If you don’t get thin now, when will you do it? Why not do it AFTER you’ve done every other important thing in your life? Because doing it before might mean you will NEVER accomplish anything worthwhile.

I think Oprah has lost count of the number of celebs who have been guests on her show because of their ‘accomplishments’ in losing weight through paid advertising. Most of those guests, judging by what I read on the Internet, are the same people who have lost and gained, gained and lost, dropped one company for another and been dropped by sponsors for not keeping the weight off.
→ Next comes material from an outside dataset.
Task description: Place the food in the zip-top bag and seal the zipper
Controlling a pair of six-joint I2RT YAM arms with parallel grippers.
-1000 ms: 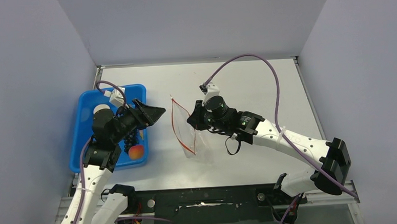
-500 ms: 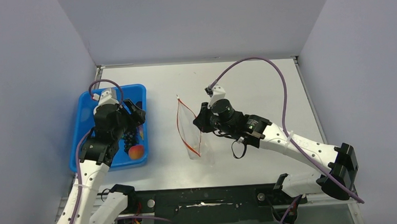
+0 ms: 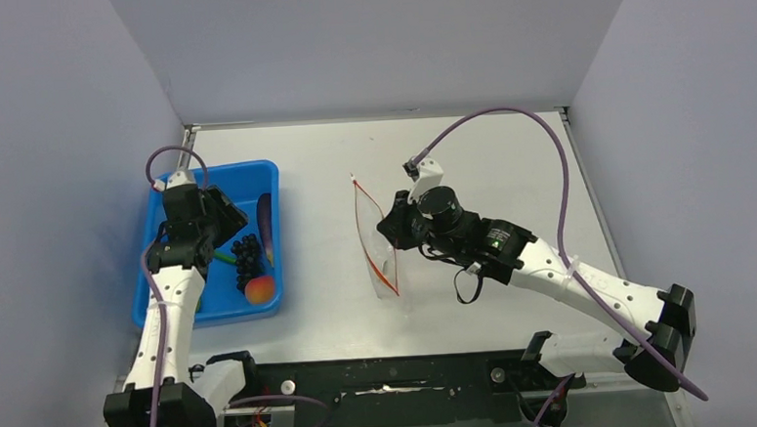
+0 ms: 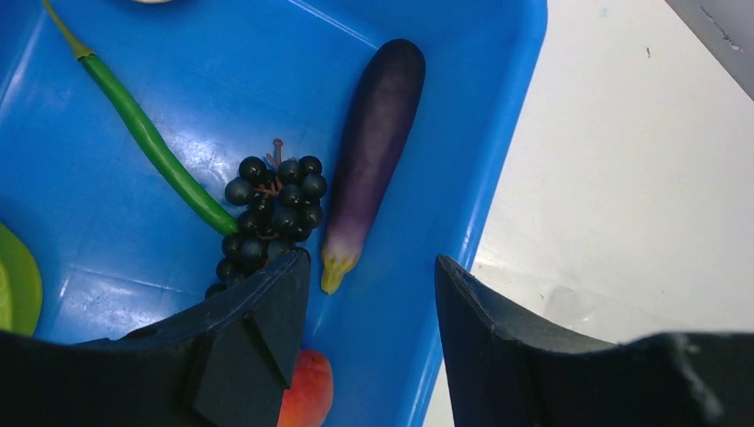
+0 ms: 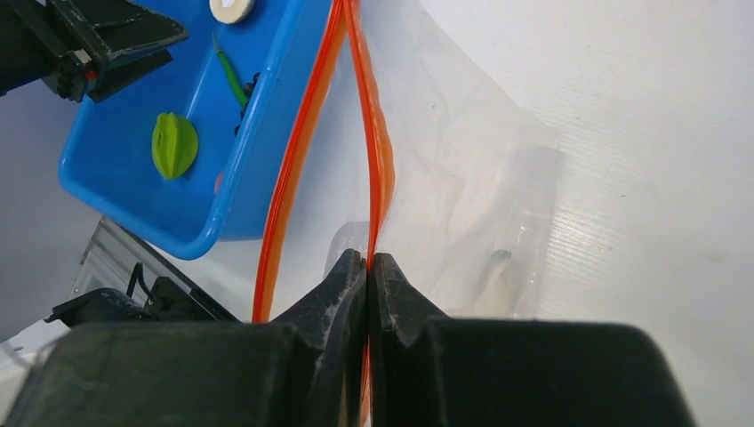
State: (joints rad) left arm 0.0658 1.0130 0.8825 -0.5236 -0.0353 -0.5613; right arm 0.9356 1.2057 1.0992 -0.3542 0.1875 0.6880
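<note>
— How far along is it?
— Barely begun: the zip-top bag (image 5: pixel 462 178) looks empty, its zipper (image 5: pixel 381 160) lip pinched by the closed right gripper (image 5: pixel 367 262). The food (image 4: pixel 271 209) lies in the blue tray (image 4: pixel 507 116) under the left gripper (image 4: pixel 369 276), open and empty

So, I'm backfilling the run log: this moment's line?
left end effector open above tray | right end effector shut on zipper

Blue plastic tray (image 4: pixel 498 178): glossy, and I see bright glare on its floor. Clear crinkly plastic zip-top bag (image 5: pixel 462 178): thin film, creased and shiny; its red plastic zipper strip (image 5: pixel 378 151) looks smooth. Long purple toy aubergine (image 4: pixel 378 133) and dark purple grape bunch (image 4: pixel 271 209): smooth, and I read a soft sheen. White table top (image 5: pixel 640 133): matt, finely grained.
</note>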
Many of those celebs, having ‘failed’ after the sponsorship money dried up, have either denounced their previous weight loss plans or gone on to create their own plans, or simply, having ‘failed’ too many times to uphold the standards of the diet industry are now touting ‘happiness and good health’ as their mantra rather than weight loss at any cost.

I wonder how long it will be before Oprah’s contract runs out, or her patience with yet another gimmick wears thin. It’s very clear, having watched Oprah over the years, that she is a fat woman and will likely always be a fat woman. It hasn’t stopped her from being healthy and successful, and it shouldn’t stop anyone else. I suspect the day will come when she will weary of her weight loss partners and their shady practices and she will either jump ship as so many of her cronies have and develop her own plan, or simply embrace the truth, that weight loss is a bill of goods sold to us for profit.

I hope her disenchantment with this sham occurs soon – and I’d like to ask her, Oprah, if not now, when will you truly see the light?